**DATASET CONTENT**

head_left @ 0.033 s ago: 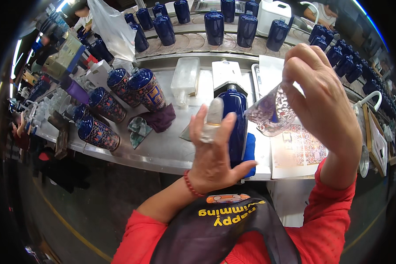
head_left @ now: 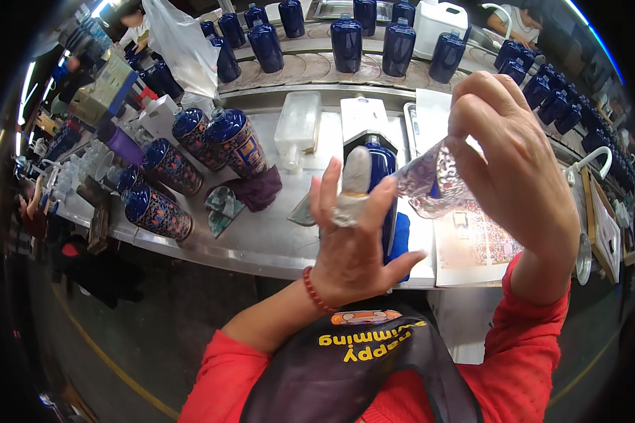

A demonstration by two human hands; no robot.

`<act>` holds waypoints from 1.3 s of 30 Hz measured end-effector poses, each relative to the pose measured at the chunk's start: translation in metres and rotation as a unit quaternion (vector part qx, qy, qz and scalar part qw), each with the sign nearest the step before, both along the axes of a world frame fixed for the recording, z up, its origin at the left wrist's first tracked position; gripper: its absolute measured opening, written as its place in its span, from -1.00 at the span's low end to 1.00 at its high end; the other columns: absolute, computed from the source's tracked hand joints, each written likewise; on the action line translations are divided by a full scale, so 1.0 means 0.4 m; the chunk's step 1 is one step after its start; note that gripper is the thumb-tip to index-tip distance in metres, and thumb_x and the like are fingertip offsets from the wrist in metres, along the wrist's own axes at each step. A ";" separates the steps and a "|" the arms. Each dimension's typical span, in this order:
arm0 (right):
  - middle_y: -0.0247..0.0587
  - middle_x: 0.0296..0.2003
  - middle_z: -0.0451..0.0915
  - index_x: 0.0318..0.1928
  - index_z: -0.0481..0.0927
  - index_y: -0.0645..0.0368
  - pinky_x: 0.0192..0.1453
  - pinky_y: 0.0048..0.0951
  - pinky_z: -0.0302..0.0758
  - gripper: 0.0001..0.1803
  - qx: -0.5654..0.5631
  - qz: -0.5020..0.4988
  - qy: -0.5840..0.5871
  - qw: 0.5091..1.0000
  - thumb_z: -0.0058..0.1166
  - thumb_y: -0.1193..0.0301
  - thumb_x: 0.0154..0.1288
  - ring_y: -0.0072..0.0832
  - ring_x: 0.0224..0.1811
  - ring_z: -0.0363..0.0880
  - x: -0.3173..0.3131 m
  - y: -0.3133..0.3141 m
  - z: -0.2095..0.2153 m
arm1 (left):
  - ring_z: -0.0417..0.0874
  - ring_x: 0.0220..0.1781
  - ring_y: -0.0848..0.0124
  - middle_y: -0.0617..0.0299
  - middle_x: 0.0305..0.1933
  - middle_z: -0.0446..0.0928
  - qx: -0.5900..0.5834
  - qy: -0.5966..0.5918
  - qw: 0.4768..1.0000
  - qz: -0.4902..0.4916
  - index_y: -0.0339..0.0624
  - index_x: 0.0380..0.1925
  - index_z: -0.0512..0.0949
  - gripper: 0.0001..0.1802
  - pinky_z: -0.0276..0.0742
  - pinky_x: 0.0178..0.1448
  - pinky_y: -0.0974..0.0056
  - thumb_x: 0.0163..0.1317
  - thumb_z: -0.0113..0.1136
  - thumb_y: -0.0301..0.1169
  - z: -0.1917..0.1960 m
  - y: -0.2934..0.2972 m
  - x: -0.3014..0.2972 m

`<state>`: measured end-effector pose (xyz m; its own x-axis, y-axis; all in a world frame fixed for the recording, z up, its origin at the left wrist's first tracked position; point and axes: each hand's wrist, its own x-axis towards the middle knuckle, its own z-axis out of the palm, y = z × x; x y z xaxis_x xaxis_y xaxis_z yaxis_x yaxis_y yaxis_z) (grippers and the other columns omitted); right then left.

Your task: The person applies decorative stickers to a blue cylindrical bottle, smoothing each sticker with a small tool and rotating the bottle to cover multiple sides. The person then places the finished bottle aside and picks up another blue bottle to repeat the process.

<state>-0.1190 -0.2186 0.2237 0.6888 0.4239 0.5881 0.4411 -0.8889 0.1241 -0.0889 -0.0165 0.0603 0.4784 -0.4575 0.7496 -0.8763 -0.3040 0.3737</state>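
My right hand (head_left: 504, 148) is raised and pinches a limp, see-through film with a lacy colored pattern (head_left: 430, 190), which hangs folded from its fingers. Low over the bench, my left hand (head_left: 353, 250) has its fingers spread. A pale covering (head_left: 358, 173) wraps one of its fingers. That hand's index fingertip is close to the film's left corner; whether they touch I cannot tell. Beneath my left hand lies a glossy dark blue bottle (head_left: 381, 163), its neck in a dark angular holder (head_left: 353, 139). Part of the bottle is hidden by the hand. A bright blue cloth (head_left: 400, 240) lies beside it.
Several patterned blue bottles (head_left: 241, 144) stand at left by a purple cloth (head_left: 261, 189) and green scraper-like piece (head_left: 224, 208). A clear bottle-shaped container (head_left: 298, 127) lies behind. At right is a printed sheet (head_left: 476, 247). Plain blue bottles (head_left: 346, 46) line the conveyor (head_left: 310, 67).
My left hand has shifted slightly right and toward me. The film's folds have changed a little in my right hand. The bottles on the conveyor have moved slightly right.
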 end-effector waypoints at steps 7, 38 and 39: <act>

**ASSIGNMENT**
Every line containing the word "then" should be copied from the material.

**OUTPUT**
`<state>`: measured end-effector pose (xyz m; its own x-axis, y-axis; all in a world frame fixed for the recording, z up, its origin at the left wrist's first tracked position; point and axes: each hand's wrist, its own x-axis towards the middle knuckle, its own z-axis out of the palm, y = z × x; x y z xaxis_x xaxis_y xaxis_z yaxis_x yaxis_y yaxis_z) (grippers and the other columns omitted); right then left.
Your task: The person applies decorative stickers to a blue cylindrical bottle, smoothing each sticker with a small tool and rotating the bottle to cover multiple sides. The person then places the finished bottle aside and picks up another blue bottle to repeat the process.

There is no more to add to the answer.